Paul -- this is a great stuff and fills in some pieces of my memories.


FYI:   CMU had the the Rand Ports code including empty() in some implementations of kernels in use in the mid 1970s.   The later UNIX cu(1) program did not exist, and a couple of people hacked together a program called "connect" which was used to connect between serial ports for downloading PPT images to microprocessors such as a KIM-1 and communicating with it.   I say a "couple of people," because I do not remember who wrote the original version.   It could have been a number of us.  I know I hacked on it a good bit, as did others over the course of time (and we did not use source control in those days).   The sources were there for all to work with and we all added stuff as we though of things that would help us out.


Anyway, besides microprocessor support, we also used connect(1) to "front-end" the serial lines from the PDP-10's in CS and were doing some rudimentary networking stuff over parallel DR-11C's, in the pre-TCP/IP world [a discussion a couple of us have had separately - more in a minute].   But the point is that the dates line up with my being there and what we were doing at the time.  One version of connect(1) used the empty() system call and Rand ports to do its thing.    I also remember reading the connect(1) code as an early education in network technology and concepts.  We would later take hunks of into a TCP stack [3-4 years later Phil Karn would write the infamous KA9Q TCP stack and a few years later, Stan Smith and I would write the VMS TCP etc in BLISS but it model on some C network stuff from CMU... -- amazing circle].

Anyway, around the same time (either sept 76 or 77 would be my guess) the late Ted Kowalski came to CMU for his OYOC time (I've forgotten which it was to be honest) and brought a pre-UNIX/TS system with him - TS begat V7.  Ted brought that system up on the 11/34 in EE and I remember connect(1) was the most important program that immediately broke.   I also remember a large argument between Ted and one of the other hackers (I've forgotten whom), Ted saying we did not need it, it was wasteful, etc... and not in the official editions.   I remember he re-implemented the connect(1) program one night with multiple process and EE systems were from them on based on Ted's system [although, I would later get to know Chesson and Greg would give me the mpx() code a year or two later for some networking stuff I would work on but that is a different story].

The point is that while I have no memory of capac(), but I can confirm that I definitely programmed with the empty() system call and Rand ports on a v6 based kernel in the mid-1970s and that it was definitely at places besides Rand themselves.  

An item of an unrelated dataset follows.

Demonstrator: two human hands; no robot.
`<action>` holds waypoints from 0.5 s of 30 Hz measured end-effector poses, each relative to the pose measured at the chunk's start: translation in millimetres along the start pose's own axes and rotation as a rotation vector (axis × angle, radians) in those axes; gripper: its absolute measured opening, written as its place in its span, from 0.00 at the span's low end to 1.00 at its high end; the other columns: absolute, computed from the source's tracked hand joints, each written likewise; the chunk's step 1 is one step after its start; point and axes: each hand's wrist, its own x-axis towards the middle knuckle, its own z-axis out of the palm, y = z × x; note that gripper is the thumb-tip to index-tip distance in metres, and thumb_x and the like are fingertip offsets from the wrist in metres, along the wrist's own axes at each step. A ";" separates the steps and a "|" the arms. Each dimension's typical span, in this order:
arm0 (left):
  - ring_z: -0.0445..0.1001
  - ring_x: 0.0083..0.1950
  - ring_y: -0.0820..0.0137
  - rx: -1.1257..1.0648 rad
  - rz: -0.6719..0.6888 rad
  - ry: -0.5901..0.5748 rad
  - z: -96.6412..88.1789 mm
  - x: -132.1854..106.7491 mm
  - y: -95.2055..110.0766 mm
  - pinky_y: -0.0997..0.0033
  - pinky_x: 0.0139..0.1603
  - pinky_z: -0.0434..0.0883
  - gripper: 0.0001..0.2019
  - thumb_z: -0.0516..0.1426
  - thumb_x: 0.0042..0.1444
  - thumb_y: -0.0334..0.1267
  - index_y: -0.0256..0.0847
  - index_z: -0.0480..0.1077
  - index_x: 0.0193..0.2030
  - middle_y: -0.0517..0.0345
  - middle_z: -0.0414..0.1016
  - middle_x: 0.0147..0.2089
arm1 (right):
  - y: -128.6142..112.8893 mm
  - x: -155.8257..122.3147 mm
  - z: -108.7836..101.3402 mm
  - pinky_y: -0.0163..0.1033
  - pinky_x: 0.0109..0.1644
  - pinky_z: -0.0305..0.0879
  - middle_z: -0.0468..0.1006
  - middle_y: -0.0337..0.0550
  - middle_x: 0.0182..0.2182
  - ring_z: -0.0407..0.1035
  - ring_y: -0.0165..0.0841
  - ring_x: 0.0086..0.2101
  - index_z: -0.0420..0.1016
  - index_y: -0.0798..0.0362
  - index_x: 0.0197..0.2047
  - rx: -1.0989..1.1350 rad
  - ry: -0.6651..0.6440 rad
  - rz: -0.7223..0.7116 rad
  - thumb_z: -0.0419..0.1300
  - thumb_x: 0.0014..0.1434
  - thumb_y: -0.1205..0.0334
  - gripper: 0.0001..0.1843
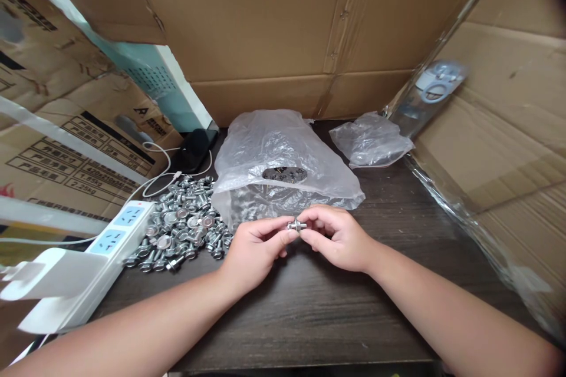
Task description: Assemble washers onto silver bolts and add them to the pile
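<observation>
My left hand point(256, 247) and my right hand point(336, 238) meet over the middle of the dark wooden table point(309, 312). Both pinch one small silver bolt with a washer point(296, 225) between their fingertips, the left from its left end, the right from its right end. To the left lies a pile of several similar silver bolts point(181, 230). Just behind my hands is a clear plastic bag point(283, 159) with more metal parts showing through it.
A white power strip point(88, 265) with a white cable lies at the left edge. A dark phone point(194, 150) sits behind the bolt pile. A smaller crumpled plastic bag point(371, 141) lies at the back right. Cardboard walls point(265, 29) surround the table.
</observation>
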 end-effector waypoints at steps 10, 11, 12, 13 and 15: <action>0.67 0.24 0.76 0.072 0.097 -0.031 -2.0 -0.6 -5.3 0.77 0.26 0.68 0.12 0.64 0.52 0.38 0.40 0.81 0.42 0.58 0.76 0.27 | -6.4 2.5 -1.2 0.35 0.34 0.66 0.73 0.40 0.28 0.68 0.29 0.28 0.74 0.54 0.35 -0.066 -0.025 -0.015 0.56 0.66 0.65 0.08; 0.67 0.24 0.76 0.074 0.098 -0.030 -2.1 -0.8 -5.9 0.77 0.26 0.68 0.12 0.64 0.52 0.38 0.40 0.81 0.42 0.58 0.76 0.27 | -6.9 3.2 -1.5 0.35 0.36 0.65 0.73 0.40 0.27 0.68 0.29 0.28 0.73 0.54 0.34 -0.074 -0.031 -0.020 0.55 0.66 0.65 0.09; 0.67 0.24 0.76 0.074 0.097 -0.030 -2.2 -1.0 -6.3 0.77 0.26 0.68 0.11 0.64 0.52 0.38 0.41 0.81 0.42 0.59 0.76 0.27 | -7.2 3.8 -1.9 0.35 0.37 0.65 0.73 0.39 0.26 0.68 0.29 0.29 0.73 0.54 0.33 -0.080 -0.035 -0.023 0.54 0.67 0.65 0.10; 0.68 0.24 0.77 0.071 0.091 -0.029 -2.2 -1.2 -6.3 0.77 0.26 0.68 0.12 0.64 0.51 0.38 0.41 0.81 0.42 0.59 0.76 0.27 | -7.3 4.4 -2.3 0.35 0.37 0.65 0.72 0.39 0.26 0.67 0.29 0.29 0.72 0.54 0.31 -0.084 -0.037 -0.025 0.54 0.67 0.65 0.13; 0.67 0.24 0.77 0.060 0.065 -0.020 -2.0 -1.4 -5.3 0.77 0.26 0.68 0.12 0.64 0.51 0.38 0.40 0.81 0.43 0.59 0.76 0.26 | -6.9 5.1 -2.7 0.35 0.37 0.64 0.72 0.39 0.25 0.67 0.29 0.29 0.70 0.54 0.28 -0.081 -0.041 -0.021 0.52 0.68 0.64 0.16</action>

Another thing I want thank you  for it confirming something I have been saying for  few years and some people have had a hard time believing.   The specifications for what would become IP and TCP were kicking around the ARPAnet in the late 1970s.   We definitely had them at CMU and that's where I first was introduced to them, long before the planned cut over in the early 1980s.   I probably was not aware of the global politics involved outside of the ARPA community because I certainly thought at the time IP was we were headed and it was what we were thinking about and considering how to implement.

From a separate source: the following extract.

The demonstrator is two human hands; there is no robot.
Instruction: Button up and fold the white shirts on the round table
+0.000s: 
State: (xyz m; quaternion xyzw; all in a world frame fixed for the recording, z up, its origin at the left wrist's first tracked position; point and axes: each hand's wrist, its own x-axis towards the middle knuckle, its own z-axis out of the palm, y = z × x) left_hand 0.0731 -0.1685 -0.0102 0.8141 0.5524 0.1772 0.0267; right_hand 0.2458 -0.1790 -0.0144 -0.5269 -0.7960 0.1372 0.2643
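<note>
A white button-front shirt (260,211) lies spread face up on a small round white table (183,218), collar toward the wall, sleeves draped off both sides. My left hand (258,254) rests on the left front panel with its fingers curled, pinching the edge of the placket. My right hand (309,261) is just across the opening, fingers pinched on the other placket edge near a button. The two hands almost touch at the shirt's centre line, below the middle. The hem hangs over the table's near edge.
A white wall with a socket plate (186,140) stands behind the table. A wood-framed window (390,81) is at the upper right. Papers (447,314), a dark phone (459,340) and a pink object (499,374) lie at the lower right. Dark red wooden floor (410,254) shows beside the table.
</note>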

Anyway - thanks again for a great piece of hunt up some good stuff.

Clem

On Mon, Jan 9, 2017 at 2:36 AM, Paul Ruizendaal <pnr@planet.nl> wrote:
On 9 Jan 2017, at 3:35 , Warren Toomey wrote:

> Also, I came across this history of select(2) a while back:
>
> https://idea.popcount.org/2016-11-01-a-brief-history-of-select2/
>
> Cheers, Warren

That is an interesting blog post, but I think it is a bit short on the history of things before 4.2BSD. Below my current understanding of what came before select().

In March 1975 the first networked Unix was created at the University of Illinois, initially based on 5th edition, but soon ported to 6th edition. It is described in RFC681 and a paper by Greg Chesson. Note that UoI was the very first Unix licensee. Its primary authors were Steve Holmgren, Steve Bunch and Gary Grossman. Greg Chesson was also involved. Grossman had already done two earlier Arpanet implementations (the ANTS and ANTS II systems) on bare metal and had a deep understanding of what a good implementation needed.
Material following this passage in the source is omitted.